Death is a bomb. Grief is the shockwave. So the closer you were to the impact (person), the more you feel it. In the case of someone you love, you were right there next to it. The effects are thus felt much stronger, & may last longer, but at the end of the day: the bomb did not hit you. Even if it feels like it sometimes. Only the shockwave. You are alive, and we the living must carry on, for ourselves & also in loving memory of our dead.
That doesn’t mean bottle it up and ‘move on’ or anything like that. In fact, closer to the opposite: Feel it, and give yourself time to feel it. Be patient, be compassionate, with yourself, & with others. Don’t judge yourself or others too harshly for a while if things get crazy; it’s inevitable at times like these, & it’s ok. And, it shall pass.
Two things jump out at me immediately, upon reading your specific story:
1. Between the wife whom you describe as amazing, and two twins on the way, it sounds like you have a great support system, as well as plenty to live for. Those are both incredible blessings, to be in love and to be a father; so hold them dear, and do not take them for granted as you go through this aftermath of tragedy.
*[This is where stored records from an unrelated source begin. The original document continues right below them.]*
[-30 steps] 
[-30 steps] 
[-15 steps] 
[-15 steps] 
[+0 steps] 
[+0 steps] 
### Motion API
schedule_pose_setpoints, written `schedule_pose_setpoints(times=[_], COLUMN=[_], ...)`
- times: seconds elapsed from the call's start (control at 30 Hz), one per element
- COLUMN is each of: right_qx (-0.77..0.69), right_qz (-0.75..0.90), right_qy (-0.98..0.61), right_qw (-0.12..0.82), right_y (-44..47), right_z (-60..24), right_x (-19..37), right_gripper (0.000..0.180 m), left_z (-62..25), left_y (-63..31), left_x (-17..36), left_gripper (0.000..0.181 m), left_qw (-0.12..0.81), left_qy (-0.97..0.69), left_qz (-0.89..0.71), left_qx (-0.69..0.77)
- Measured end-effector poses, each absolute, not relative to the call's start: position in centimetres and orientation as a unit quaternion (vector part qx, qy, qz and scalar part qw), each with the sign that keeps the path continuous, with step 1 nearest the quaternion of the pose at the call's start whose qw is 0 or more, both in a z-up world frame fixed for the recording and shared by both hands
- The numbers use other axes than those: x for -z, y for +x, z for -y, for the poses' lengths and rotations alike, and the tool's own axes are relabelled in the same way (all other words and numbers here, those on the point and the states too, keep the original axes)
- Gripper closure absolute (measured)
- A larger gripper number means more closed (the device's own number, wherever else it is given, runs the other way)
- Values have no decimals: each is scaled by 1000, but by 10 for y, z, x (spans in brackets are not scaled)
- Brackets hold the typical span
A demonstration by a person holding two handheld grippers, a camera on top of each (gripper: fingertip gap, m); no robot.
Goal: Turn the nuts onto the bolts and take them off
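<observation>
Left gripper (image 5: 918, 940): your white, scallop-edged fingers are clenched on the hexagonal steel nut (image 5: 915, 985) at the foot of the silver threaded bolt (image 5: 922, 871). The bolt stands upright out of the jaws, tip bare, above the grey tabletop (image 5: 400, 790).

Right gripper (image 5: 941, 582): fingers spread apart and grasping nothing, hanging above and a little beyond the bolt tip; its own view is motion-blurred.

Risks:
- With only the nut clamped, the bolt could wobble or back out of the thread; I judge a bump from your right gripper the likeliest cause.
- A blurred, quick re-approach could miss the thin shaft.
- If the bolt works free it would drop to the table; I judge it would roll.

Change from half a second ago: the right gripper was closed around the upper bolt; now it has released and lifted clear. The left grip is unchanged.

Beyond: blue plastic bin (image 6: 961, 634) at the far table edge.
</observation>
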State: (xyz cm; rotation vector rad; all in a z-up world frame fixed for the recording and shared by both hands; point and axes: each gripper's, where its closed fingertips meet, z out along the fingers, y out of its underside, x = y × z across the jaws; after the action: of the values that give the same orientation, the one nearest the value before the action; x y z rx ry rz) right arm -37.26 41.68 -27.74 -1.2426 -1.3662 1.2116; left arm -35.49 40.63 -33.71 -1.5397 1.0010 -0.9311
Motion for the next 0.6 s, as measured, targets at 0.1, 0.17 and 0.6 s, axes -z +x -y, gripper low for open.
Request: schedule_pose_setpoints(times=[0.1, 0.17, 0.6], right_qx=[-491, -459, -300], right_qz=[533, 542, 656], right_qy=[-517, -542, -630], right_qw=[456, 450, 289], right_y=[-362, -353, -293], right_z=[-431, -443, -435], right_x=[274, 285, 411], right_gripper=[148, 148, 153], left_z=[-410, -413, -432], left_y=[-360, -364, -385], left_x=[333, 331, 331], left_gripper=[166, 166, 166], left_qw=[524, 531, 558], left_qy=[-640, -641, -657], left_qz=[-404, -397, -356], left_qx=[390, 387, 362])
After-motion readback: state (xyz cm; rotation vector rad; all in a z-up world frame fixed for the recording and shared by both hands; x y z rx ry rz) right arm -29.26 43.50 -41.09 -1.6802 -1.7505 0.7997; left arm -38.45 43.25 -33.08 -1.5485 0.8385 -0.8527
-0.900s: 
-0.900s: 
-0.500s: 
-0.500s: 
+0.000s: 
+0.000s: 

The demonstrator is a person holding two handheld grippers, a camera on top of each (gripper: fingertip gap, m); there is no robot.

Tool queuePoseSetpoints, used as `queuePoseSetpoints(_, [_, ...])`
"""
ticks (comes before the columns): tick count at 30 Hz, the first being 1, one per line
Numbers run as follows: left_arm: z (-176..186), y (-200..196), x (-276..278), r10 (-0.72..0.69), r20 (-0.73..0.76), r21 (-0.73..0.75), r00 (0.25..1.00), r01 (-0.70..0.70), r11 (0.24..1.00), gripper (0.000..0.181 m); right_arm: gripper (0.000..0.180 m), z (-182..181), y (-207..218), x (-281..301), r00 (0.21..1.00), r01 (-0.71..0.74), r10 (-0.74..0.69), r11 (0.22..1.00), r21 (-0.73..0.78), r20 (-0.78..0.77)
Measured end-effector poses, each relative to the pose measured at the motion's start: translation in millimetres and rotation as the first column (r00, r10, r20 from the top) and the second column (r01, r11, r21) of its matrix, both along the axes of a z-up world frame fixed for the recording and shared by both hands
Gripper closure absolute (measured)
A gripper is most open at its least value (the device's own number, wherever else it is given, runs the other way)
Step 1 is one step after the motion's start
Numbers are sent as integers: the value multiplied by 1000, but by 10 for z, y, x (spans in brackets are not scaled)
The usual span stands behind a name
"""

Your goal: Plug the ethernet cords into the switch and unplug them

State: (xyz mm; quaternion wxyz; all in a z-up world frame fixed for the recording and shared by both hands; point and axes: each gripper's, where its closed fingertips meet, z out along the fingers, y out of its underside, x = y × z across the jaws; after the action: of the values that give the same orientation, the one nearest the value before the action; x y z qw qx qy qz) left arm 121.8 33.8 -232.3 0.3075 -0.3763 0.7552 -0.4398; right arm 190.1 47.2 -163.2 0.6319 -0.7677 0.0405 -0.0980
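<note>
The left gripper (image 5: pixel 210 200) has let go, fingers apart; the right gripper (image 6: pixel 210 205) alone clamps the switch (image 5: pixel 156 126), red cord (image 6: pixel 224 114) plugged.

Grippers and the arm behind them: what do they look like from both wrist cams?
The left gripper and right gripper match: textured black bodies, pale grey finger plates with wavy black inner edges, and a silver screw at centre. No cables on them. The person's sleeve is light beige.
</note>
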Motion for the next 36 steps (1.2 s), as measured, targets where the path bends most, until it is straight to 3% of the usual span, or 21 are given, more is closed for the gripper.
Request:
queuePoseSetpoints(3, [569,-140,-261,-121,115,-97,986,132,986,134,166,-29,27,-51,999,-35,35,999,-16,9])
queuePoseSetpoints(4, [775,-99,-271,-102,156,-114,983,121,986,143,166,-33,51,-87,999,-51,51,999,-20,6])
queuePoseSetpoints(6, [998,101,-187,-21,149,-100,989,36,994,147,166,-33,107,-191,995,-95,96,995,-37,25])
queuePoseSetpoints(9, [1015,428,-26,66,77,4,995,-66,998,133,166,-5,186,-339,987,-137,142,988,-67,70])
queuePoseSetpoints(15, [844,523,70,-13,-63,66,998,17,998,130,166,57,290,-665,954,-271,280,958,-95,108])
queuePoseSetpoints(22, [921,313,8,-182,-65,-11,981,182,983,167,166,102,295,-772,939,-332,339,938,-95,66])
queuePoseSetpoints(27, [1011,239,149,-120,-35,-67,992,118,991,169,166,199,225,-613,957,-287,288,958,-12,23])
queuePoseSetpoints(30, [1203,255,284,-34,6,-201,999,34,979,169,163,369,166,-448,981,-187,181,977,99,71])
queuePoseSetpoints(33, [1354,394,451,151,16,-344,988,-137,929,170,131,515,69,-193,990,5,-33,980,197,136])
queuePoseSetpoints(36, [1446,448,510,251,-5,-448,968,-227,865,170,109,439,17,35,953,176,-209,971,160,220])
As you know, many who go through the suffering process of grieving are alone, they do not have those things in their life to back them up, or to live for. Your wife, your kids, they are the garden that grows, long after this storm of grief has passed. Keeping that perspective will help you as you go through your own grieving.
2. Your father sounds like another great thing, so lean on him for support as well; but also, make sure that particular street goes both ways: Be there for your father. (Assuming he is also your brother’s father.) There is perhaps no greater tragedy a person can suffer than to bury a son or daughter. Same for your brother’s other loved ones, be there for them in this time. Not only will you help them, but I have found that a great reliever of one’s own grief, is to help others survive & get through theirs. We’re all in this together after all.
RIP to your brother. And deepest condolence from me to you in this hard time.